Institutional ownership in the company is about 9.25%.
Insider ownership – it includes group of the stakeholders directly involved in key
decision making process. Insiders hold a significant ownership in the company about
35.44%.
General public ownership – general public holds significant 29.06% of the ownership
Private company ownership – private companies hold 1.18% of stake (Tpg.com.au
2019).
Management structure of TPG telecom is as follows –
CEO – David Teoh
Chief operating officer – Craig Levy
Chief financial officer – Stephen Banfield
Manager –Nation Technical and strategy – John Eric Paine
Chief information officer – Mandie de Ville
General manager – corporate products and pricing – Wayne Springer
General manager – Sales, Wholesale, Enterprise – Mark Rafferty (Tpg.com.au 2019)
(c) Company’s role within financial system
Out of total amount of capital, $ 1319 million have been financed through loans and
borrowings and $ 2,784 million financed through equity. Borrowings are raised through
secured and unsecured bank loans (Tpg.com.au 2019).
Requirement 3
(a) Financial instruments
Financial instruments are the assets those can be traded or can also be seen as the
packages for capital that can be traded. Looking into the annual report of TPG Telecom it can
be identified that the company has non-derivative financial instruments and the entity
classifies the same into loans and receivables and the financial assets available for sale.

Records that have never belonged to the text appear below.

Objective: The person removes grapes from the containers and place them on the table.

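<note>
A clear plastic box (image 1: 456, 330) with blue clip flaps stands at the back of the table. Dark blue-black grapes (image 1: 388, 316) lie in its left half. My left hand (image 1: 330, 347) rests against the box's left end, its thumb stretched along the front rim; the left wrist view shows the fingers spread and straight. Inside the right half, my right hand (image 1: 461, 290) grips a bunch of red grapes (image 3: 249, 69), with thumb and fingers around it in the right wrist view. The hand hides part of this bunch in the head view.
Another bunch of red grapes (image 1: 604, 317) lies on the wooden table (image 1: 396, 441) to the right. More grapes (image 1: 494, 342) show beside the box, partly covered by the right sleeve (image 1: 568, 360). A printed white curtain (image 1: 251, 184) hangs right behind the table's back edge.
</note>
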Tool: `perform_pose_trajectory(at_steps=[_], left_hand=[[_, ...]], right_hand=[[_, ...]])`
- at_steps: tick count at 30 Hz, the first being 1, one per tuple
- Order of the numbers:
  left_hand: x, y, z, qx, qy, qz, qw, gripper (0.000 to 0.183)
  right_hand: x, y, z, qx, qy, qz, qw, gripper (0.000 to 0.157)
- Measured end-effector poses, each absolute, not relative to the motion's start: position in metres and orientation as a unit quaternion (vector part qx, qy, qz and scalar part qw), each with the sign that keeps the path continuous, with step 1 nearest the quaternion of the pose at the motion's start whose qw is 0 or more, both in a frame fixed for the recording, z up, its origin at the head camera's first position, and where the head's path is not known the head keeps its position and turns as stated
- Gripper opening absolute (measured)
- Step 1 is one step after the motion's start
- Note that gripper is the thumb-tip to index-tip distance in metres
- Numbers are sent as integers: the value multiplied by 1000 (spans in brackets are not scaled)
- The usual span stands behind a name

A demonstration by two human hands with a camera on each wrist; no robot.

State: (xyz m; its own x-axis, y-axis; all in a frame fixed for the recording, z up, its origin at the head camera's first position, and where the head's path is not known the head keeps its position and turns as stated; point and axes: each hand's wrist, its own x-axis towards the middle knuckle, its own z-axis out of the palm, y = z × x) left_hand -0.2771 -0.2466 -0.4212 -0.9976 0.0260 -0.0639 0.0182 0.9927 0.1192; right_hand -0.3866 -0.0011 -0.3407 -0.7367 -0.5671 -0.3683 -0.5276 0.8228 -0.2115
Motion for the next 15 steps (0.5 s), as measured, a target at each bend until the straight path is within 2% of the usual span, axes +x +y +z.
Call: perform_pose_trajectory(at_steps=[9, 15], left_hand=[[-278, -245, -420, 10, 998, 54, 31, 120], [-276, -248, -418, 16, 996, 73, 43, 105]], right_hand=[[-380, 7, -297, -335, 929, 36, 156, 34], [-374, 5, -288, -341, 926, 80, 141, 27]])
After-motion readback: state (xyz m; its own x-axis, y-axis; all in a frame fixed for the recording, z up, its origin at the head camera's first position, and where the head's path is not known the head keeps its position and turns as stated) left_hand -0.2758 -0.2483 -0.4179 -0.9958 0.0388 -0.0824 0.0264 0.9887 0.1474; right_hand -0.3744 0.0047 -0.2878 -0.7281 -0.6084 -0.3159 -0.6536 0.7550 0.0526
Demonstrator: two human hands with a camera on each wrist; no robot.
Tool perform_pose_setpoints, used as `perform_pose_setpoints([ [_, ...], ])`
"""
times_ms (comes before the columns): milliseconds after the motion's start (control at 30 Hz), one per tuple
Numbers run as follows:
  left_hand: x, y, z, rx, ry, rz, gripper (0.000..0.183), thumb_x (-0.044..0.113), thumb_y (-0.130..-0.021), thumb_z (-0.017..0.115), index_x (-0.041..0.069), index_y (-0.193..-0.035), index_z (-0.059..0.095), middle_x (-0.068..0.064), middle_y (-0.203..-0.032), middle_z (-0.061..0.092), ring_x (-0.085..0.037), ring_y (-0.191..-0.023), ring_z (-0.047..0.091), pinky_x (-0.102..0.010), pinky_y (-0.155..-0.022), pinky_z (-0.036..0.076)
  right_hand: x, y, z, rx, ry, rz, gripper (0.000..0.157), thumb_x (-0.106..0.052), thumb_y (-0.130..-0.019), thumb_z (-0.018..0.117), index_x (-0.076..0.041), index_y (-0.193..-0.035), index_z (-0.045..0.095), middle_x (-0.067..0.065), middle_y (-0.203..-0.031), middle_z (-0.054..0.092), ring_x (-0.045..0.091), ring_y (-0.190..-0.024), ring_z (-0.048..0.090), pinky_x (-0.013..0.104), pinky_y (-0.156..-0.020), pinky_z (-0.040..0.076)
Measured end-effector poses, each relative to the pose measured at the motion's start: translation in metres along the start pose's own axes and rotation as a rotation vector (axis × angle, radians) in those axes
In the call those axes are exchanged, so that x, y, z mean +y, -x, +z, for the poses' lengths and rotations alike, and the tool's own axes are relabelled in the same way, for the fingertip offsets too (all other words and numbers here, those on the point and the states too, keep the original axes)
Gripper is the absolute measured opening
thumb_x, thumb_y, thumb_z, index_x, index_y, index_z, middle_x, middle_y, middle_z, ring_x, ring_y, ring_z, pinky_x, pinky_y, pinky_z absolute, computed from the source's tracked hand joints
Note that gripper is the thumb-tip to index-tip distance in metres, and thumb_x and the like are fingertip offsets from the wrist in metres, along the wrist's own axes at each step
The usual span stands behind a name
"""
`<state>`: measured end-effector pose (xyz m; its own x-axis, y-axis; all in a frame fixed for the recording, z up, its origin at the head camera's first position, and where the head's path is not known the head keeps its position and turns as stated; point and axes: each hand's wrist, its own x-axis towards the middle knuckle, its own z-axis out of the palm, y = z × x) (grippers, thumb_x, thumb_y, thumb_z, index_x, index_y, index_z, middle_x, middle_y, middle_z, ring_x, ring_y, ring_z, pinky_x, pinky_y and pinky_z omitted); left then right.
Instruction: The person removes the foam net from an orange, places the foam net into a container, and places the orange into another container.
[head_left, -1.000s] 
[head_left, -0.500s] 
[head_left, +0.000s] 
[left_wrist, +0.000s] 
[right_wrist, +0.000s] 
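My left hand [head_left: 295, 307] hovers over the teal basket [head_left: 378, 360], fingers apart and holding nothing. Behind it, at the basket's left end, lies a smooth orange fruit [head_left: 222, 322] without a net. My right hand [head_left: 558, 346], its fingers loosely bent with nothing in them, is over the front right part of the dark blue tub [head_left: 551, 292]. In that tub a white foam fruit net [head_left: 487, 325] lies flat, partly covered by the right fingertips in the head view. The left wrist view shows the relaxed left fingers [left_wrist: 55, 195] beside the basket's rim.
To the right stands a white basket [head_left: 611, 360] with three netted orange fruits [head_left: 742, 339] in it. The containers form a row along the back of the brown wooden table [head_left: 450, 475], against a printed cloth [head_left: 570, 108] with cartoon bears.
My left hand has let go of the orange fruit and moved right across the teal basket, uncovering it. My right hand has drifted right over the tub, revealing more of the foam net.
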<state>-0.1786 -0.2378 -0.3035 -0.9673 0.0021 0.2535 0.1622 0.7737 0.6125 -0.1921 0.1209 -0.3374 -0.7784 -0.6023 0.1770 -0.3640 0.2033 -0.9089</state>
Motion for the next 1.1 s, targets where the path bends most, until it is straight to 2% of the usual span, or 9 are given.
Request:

Loans and receivables under non-financial derivative assets are recognized on the same date
on which the contractual rights to cash flows from assets expire or right of receiving the
contractual cash flows from a transaction is transferred where all the rewards and risks
associated with the ownership of the said financial assets is transferred (Shafei and Tabaa
2016). Financial liabilities and assets are offset and the financial statements report the net
amount. Initially the amount is recognized at fair value including the directly attributable cost,
if any. On the other hand, available for sale financial assets are initially recognized at fair
value including the directly attributable cost, if any. Subsequent to the initial recognition the
same is measured at the fair values without taking into consideration the impairment losses
(McShane, Wilson and Meredyth 2014)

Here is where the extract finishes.